Last night, in honor of the publication of her new book How She Grows, Rabbanit Yemima Mizrachi hosted an evening featuring various people who have faced life-altering challenges and grown from them.
Among the speakers was Dovi Weinrott, the widower of one of the most dearly loved people in Israel, Chani Weinrott z”l, who passed away from cancer 2 months ago at the age of 34.
As I wrote previously, Chani was a remarkably charismatic, vibrant woman who was a natural-born star. During her final years, she became accustomed to frequent appearances in front of large audiences on stage or on TV. Her husband, Dovi, is an accountant and lawyer. Not accustomed to the limelight, except when it was shining on his famous wife.
But last night, he overcame his reserved nature in order to deliver the following heart-felt message to the thousands of women in attendance. This is what he came to share with us:
“Shalom Ladies and Ladies… Over the last 2 months since Chani passed away many people have called to speak with me. Some of these people calling are going through major life crises — they have a spouse with cancer or a child who is very ill. They ask me how I am managing, how it is possible that I am not falling apart after everything I’ve gone through.
“Other people who call me are going through other significant but smaller life challenges–they lost a job, they have a child who is not following in their path, they are having trouble marrying off their children. These people tell me that they are falling apart, and want to understand how I, having faced the illness and death of my wife, am coping. Here’s what I tell them.
“Firstly, Chani and I worked very hard on having an Ayin Tova, a positive outlook on life. Chani and I were married for 15 years, 10 of which we spent in the shadow of her illness.

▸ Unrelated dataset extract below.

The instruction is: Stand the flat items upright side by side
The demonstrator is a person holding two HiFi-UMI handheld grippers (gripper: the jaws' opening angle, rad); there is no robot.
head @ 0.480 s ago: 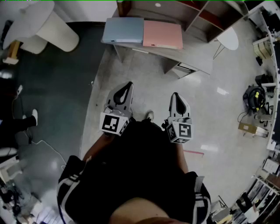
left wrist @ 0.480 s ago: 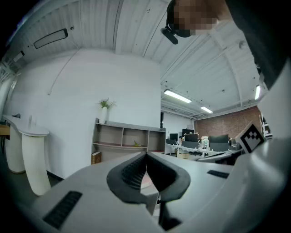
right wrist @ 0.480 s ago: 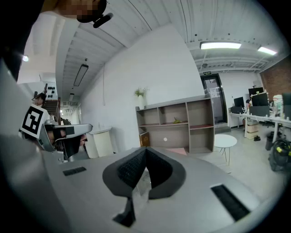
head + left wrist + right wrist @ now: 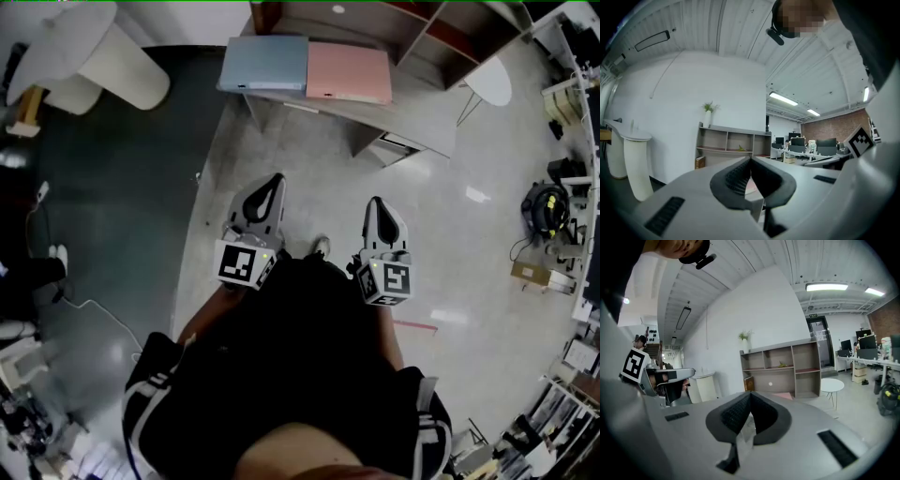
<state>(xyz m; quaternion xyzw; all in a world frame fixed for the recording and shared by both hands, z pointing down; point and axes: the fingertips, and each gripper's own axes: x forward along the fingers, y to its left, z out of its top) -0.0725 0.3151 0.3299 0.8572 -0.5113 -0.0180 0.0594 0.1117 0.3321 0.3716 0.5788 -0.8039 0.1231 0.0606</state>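
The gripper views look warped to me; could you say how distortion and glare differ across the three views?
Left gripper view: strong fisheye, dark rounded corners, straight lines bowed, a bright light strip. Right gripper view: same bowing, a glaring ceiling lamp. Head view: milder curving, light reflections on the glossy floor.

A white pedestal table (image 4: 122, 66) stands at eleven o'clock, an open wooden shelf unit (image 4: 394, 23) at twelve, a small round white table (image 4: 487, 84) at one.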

But instead of focusing on the bad, we chose, with all our might, to focus on what we had instead of what we didn’t.
“Today, my wife is gone. I could focus on that. I could fall into despair. But, as Chani taught me by her personal example, I choose instead to focus on what I do have — our 3 adorable, wonderful children, 2 daughters and a son. A steady income, a job. A close family.
“Secondly, after Chani died I was extremely worried about how Shabbat would be. I went to a great man, and I told him my concerns, that Shabbat would become a sad day for my children–with their father lighting the Shabbat candles instead of their beloved mother, and without their mother joining us at the Shabbat table.
“This great man listened carefully to my concerns, and then he told me the following: instead of preparing for the worse, expect the best. He told me to expect, despite my fears to the contrary, that Shabbat would actually be a happy day for my children.
“And this great man was right. That’s exactly what happened. It wasn’t easy, but I worked hard on expecting the best, and doing so seems to have made it so.
“Thank you for listening. May Hashem bless you.”